Em nota, o hospital afirma que os indícios sugerem que o tratamento alternativo contribuiu para a piora. “Todos os casos (de óbito) apresentaram reações adversas após o procedimento. O hospital continuará com todos os esforços para atender seus pacientes, respeitando protocolos aprovados por órgãos de saúde nacionais e internacionais." O estabelecimento de saúde afirma que este tipo de terapia transcende o que é chamado de prescrição off label. “A instituição não tem experiência com este tratamento experimental, já que não há referências seguras para a aplicação, portanto, opta por não fazê-lo. Infelizmente, permitimos que, via judicial e de maneira formalizada, os pacientes que desejavam receber esta terapia, assim o fizessem”, destaca na nota.  

O Cremers recebeu denúncia do hospital sobre o caso.

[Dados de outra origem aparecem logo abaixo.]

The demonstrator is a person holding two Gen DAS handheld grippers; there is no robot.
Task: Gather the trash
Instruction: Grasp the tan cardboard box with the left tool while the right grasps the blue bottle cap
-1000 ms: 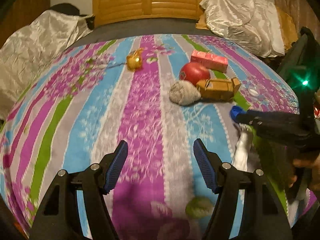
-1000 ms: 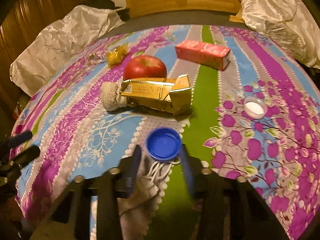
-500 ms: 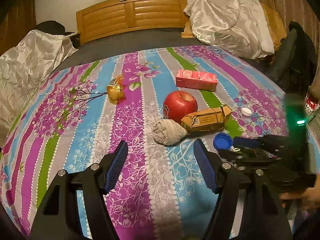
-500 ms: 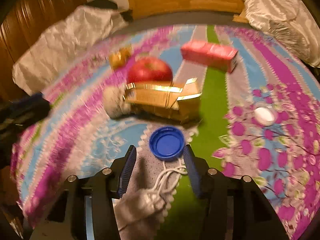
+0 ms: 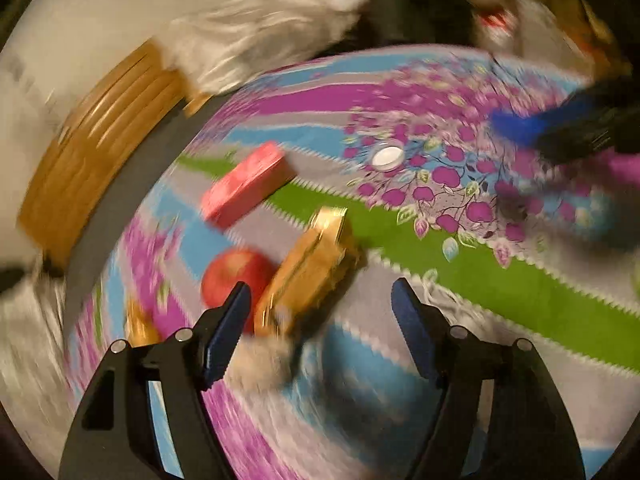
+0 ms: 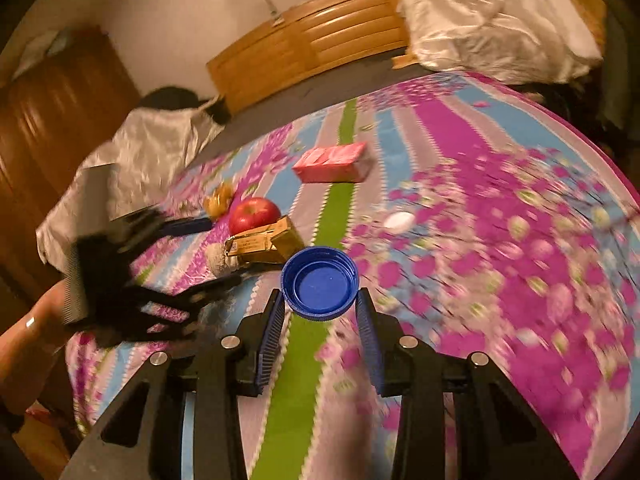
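Observation:
My right gripper (image 6: 320, 304) is shut on a blue bottle cap (image 6: 319, 282) and holds it above the striped bedspread (image 6: 500, 264). My left gripper (image 5: 320, 304) is open and empty, close over a crushed gold carton (image 5: 310, 268), a red apple (image 5: 230, 272) and a grey sock ball (image 5: 260, 362). The left gripper also shows in the right wrist view (image 6: 168, 280), beside the carton (image 6: 266, 242) and apple (image 6: 254, 215). A pink carton (image 6: 332, 162), a gold wrapper (image 6: 218, 202) and a white cap (image 6: 398, 221) lie on the bed.
A wooden headboard (image 6: 312, 40) and white pillows (image 6: 496, 24) stand at the far end. A silvery cover (image 6: 140, 152) lies at the left edge, by a dark wooden wardrobe (image 6: 52, 128). A white drawstring bag (image 5: 460, 312) lies by my left gripper.
My right gripper has shut on the blue cap and lifted it off the bed. My left gripper has swung in close to the gold carton and apple, tilting hard.

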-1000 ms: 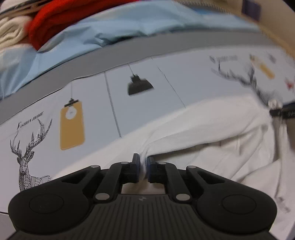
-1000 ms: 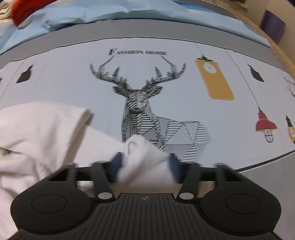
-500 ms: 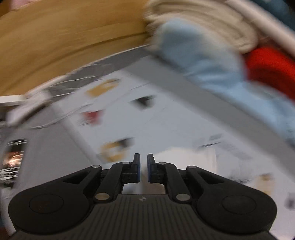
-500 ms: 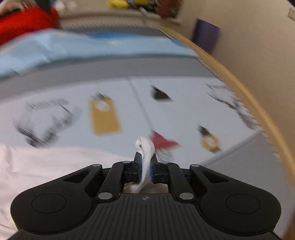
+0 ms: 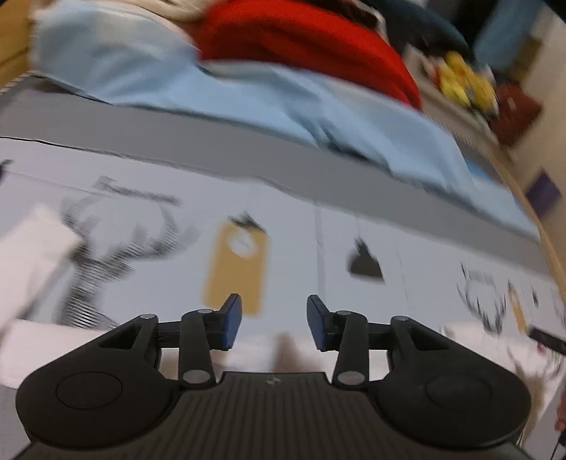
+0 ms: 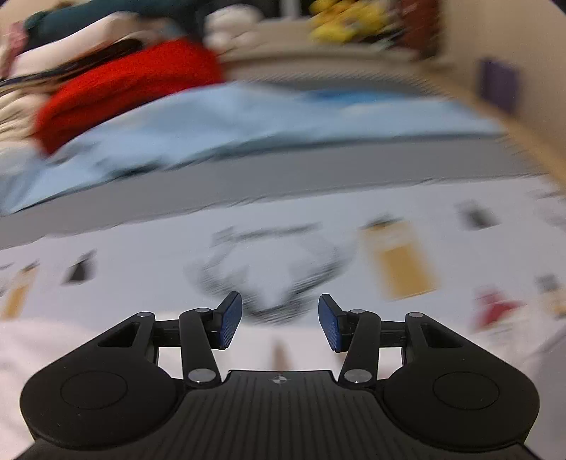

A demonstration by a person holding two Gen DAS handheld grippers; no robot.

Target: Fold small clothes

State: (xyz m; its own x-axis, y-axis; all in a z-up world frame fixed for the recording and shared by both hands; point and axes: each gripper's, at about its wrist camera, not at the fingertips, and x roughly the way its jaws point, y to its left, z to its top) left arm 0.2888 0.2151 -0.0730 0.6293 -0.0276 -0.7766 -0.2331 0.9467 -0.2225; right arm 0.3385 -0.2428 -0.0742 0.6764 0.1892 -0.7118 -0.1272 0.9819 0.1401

O Conselho diz que a denúncia, assim como todas que recebe, é tratada de forma sigilosa e já foi encaminhada à sua corregedoria para investigação. 

Pelo Ministério Público, a promotora de Justiça Fabiane Rios afirma que está apurando a conduta da médica durante todo o período em que ela trabalhou no hospital. “Recebi denúncia que apura 17 fatos em que ela teria adotado uma posição que não era pertinente a cada caso, não só em relação a tratamento de Covid-19”, relata. Não há um prazo determinado para o final da investigação. “Preciso ouvir testemunhas, a médica e verificar documentos. Se for apurado algum tipo de imperícia, o caso será encaminhado para a esfera criminal." A Polícia Civil também vai investigar o caso no hospital.